**What is being asked**
Output all the data exactly. Pictures do not belong in the copy.

**Collected data**
━━━━━━━━━━━━━━━━━━━━
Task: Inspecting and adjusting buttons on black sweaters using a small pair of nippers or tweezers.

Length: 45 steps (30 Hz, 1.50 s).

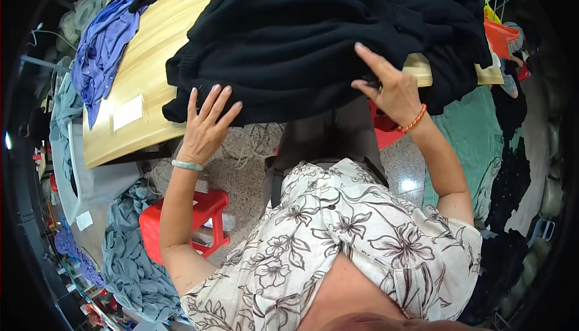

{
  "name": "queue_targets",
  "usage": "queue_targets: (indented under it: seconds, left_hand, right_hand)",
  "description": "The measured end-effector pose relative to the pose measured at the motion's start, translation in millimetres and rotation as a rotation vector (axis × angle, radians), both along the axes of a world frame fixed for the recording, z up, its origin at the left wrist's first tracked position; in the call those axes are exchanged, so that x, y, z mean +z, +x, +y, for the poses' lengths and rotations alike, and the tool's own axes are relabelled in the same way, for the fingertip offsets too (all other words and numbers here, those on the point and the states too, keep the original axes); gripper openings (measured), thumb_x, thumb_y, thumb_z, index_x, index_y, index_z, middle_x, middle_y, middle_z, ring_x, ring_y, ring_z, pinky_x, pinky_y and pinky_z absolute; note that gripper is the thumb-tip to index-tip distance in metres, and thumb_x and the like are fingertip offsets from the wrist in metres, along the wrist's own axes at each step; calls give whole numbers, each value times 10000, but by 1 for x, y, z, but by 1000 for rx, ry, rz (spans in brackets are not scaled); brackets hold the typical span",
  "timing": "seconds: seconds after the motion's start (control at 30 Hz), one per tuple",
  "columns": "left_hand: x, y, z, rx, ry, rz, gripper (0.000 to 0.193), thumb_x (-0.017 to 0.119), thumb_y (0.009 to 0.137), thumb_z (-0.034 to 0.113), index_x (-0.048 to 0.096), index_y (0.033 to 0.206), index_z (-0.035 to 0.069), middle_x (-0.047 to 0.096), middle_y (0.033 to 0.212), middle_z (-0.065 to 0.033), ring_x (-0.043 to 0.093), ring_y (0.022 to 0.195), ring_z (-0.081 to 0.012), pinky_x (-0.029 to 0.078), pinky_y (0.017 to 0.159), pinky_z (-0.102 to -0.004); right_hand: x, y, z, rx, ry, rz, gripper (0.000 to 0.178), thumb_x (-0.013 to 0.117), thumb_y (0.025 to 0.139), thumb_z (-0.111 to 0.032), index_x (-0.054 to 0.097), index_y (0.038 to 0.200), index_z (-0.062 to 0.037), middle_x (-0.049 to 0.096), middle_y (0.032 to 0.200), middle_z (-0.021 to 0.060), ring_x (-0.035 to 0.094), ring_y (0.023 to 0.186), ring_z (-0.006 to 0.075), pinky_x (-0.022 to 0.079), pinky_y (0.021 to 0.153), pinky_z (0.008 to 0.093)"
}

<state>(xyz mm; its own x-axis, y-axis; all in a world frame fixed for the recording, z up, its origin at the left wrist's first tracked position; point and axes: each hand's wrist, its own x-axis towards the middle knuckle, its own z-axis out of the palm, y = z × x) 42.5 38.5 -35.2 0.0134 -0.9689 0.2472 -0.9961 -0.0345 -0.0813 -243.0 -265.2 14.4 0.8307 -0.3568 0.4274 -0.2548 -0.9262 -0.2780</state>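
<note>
A black knitted garment [271, 47] lies in soft folds over the table in front of me, its near edge hanging over the table's front. My left hand [208, 120] rests on its lower left part, fingers spread and lying flat on the cloth. Over the right part of the same garment is my right hand [389, 87], its index finger stretched out and the thumb apart from it. The other fingers of that hand are partly hidden. Neither hand grips the cloth.
The wooden table top [160, 41] shows at the left, with a white paper [128, 113] on it. A purple garment [108, 41] hangs off its left end. Red stools [205, 216], a grey-green cloth heap [136, 252] and green cloth [467, 138] lie around me.
</note>
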Motion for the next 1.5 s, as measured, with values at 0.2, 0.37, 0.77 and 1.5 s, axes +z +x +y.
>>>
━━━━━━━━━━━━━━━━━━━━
**Your solution**
Task: Inspecting and adjusting buttons on black sweaters using a small pair of nippers or tweezers.

Length: 45 steps (30 Hz, 1.50 s).


{
  "name": "queue_targets",
  "usage": "queue_targets: (indented under it: seconds, left_hand, right_hand)",
  "description": "The measured end-effector pose relative to the pose measured at the motion's start, translation in millimetres and rotation as a rotation vector (axis × angle, radians), both along the axes of a world frame fixed for the recording, z up, its origin at the left wrist's first tracked position; in the call those axes are exchanged, so that x, y, z mean +z, +x, +y, for the poses' lengths and rotations alike, and the tool's own axes are relabelled in the same way, for the fingertip offsets too (all other words and numbers here, those on the point and the states too, keep the original axes); gripper openings (measured), thumb_x, thumb_y, thumb_z, index_x, index_y, index_z, middle_x, middle_y, middle_z, ring_x, ring_y, ring_z, pinky_x, pinky_y and pinky_z absolute; note that gripper is the thumb-tip to index-tip distance in metres, and thumb_x and the like are fingertip offsets from the wrist in metres, along the wrist's own axes at each step; calls give whole numbers, each value times 10000, but by 1 for x, y, z, but by 1000 for rx, ry, rz (spans in brackets are not scaled); brackets hold the typical span",
  "timing": "seconds: seconds after the motion's start (control at 30 Hz), one per tuple",
  "columns": "left_hand: x, y, z, rx, ry, rz, gripper (0.000 to 0.193), thumb_x (-0.017 to 0.119), thumb_y (0.009 to 0.137), thumb_z (-0.034 to 0.113), index_x (-0.048 to 0.096), index_y (0.033 to 0.206), index_z (-0.035 to 0.069), middle_x (-0.047 to 0.096), middle_y (0.033 to 0.212), middle_z (-0.065 to 0.033), ring_x (-0.043 to 0.093), ring_y (0.022 to 0.195), ring_z (-0.081 to 0.012), pinky_x (-0.029 to 0.078), pinky_y (0.017 to 0.159), pinky_z (-0.102 to -0.004); right_hand: x, y, z, rx, ry, rz, gripper (0.000 to 0.178), thumb_x (-0.013 to 0.117), thumb_y (0.025 to 0.139), thumb_z (-0.111 to 0.032), index_x (-0.054 to 0.097), index_y (0.038 to 0.200), index_z (-0.062 to 0.037), middle_x (-0.049 to 0.096), middle_y (0.032 to 0.200), middle_z (-0.021 to 0.060), ring_x (-0.035 to 0.094), ring_y (0.023 to 0.186), ring_z (-0.006 to 0.075), pinky_x (-0.022 to 0.079), pinky_y (0.021 to 0.153), pinky_z (0.008 to 0.093)"
}

<state>(xyz mm; its own x-axis, y-axis; all in a world frame fixed for the recording, z up, its origin at the left wrist's first tracked position; point and axes: each hand's wrist, its own x-axis towards the middle knuckle, its own z-axis out of the palm, y = z × x) 42.5 38.5 -35.2 0.0134 -0.9689 0.2472 -0.9961 -0.0345 -0.0813 -243.0 -265.2 14.4 0.8307 -0.3568 0.4274 -0.2548 -0.9262 -0.2780</state>
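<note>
A black knitted garment [271, 47] lies in soft folds over the table in front of me, its near edge hanging over the table's front. My left hand [208, 120] rests on its lower left part, fingers spread and lying flat on the cloth. Over the right part of the same garment is my right hand [389, 87], its index finger stretched out and the thumb apart from it. The other fingers of that hand are partly hidden. Neither hand grips the cloth.
The wooden table top [160, 41] shows at the left, with a white paper [128, 113] on it. A purple garment [108, 41] hangs off its left end. Red stools [205, 216], a grey-green cloth heap [136, 252] and green cloth [467, 138] lie around me.
</note>
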Motion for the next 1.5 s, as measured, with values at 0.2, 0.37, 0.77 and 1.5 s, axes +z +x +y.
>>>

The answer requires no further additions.